Mr Kelly responded: “It’s great that you replied … I personally hope that you are correct, because if McCullough has it right, God help us given the current policy direction.”
Dr McMahon, who said she had experience in peer-reviewing scientific papers, told TND that Mr Kelly’s interpretation of the data was “off the mark”.
“It’s one of my pet peeves when someone without a scientific background tries to interpret scientific studies and gets it horribly wrong,” she said.
Labor MP Josh Burns was even more blunt in his response to Mr Kelly’s email.
“This reply is to let you know I have created a rule to automatically move all emails from you to the junk folder.

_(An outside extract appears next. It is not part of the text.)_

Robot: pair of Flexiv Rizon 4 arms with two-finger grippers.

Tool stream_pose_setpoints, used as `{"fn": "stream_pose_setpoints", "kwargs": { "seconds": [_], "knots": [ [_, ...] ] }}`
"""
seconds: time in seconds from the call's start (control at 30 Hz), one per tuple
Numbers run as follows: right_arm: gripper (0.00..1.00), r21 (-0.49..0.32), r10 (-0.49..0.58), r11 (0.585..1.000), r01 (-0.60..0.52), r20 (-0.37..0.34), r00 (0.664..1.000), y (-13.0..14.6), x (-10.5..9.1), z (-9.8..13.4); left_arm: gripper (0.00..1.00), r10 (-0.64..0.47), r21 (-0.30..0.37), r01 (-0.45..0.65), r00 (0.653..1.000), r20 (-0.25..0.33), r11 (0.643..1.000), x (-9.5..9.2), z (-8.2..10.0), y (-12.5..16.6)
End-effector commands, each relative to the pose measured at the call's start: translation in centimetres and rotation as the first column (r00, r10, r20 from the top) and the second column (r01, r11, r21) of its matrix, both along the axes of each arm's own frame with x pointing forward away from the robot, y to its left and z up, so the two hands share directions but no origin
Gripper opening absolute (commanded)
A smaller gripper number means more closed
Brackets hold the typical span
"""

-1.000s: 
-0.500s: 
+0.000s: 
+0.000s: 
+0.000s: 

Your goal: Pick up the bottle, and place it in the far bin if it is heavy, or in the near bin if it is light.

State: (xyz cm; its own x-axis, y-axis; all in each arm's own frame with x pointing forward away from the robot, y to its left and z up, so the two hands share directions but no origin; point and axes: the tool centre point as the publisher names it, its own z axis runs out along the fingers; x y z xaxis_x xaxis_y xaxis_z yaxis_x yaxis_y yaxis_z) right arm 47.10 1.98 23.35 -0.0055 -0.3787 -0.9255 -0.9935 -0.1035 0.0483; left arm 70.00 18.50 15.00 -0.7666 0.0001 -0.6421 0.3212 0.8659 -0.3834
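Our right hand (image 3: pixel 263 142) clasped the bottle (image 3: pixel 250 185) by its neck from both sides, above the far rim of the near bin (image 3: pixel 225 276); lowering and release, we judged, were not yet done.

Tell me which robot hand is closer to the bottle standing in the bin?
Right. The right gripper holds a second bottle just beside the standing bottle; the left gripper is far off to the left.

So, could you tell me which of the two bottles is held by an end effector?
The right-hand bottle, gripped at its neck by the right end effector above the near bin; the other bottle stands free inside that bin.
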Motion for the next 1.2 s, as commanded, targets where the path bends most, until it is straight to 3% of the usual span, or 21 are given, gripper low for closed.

There is no need to reply to this email as it will go straight to the junk folder. Have a lovely day,” the Member for Macnamara wrote.
Labor MP Tim Watts previously criticised Mr Kelly for “mass spamming his Parliamentary colleagues” after an earlier email on August 5.
TND shared the Oxford University clarification with Mr Kelly.
In an interview, he said “if experts are disagreeing, that should be debated”.
“They [Oxford University] have a different opinion to McCullough. That’s all the more reason we should have a debate. If he’s wrong, let’s debate that,” Mr Kelly said.
“What I object to is people saying ‘don’t send me this’. It runs contrary to what we know about a democratic system.”
UAP defiant on unsolicited texts
Many people across the nation may also be saying “don’t send me this”, after receiving unsolicited texts from Mr Kelly and the United Australia Party last weekend.
“You can never trust the Liberals, Labor or Greens again,” the messages read, with an authorisation in Mr Kelly’s name and a link to the UAP website.
The MP last week pledged he would “front” the party’s ad rollout, which involved a massive $80 million campaign across TV, radio, print and billboards at the 2019 election.
Mr Kelly said the UAP would soon be “using every media avenue we possibly can”.
“Labor and Liberal gave parties the ability to use mass texts… we’re going to play by their rules,” he said.
Following widespread annoyance online over the weekend, the Australian Communications and Media Authority issued a statement to say the UAP was within its rights to send the texts.
“Messages from political parties … are exempt from most spam and telemarketing rules,” ACMA said.
“If an email or SMS is not commercial, the sender does not need your permission to send you a message.”
Mr Kelly denied claims the UAP had purchased or used a specific list of phone numbers to carry out the texting campaign, claiming it instead used a “random number selector” program to automatically send texts.
A UAP spokesperson said he was unable to answer technical questions on the advertising, but said anyone “who is annoyed by these texts should lobby both the Liberal and Labor [parties] to change the laws that they created and passed”.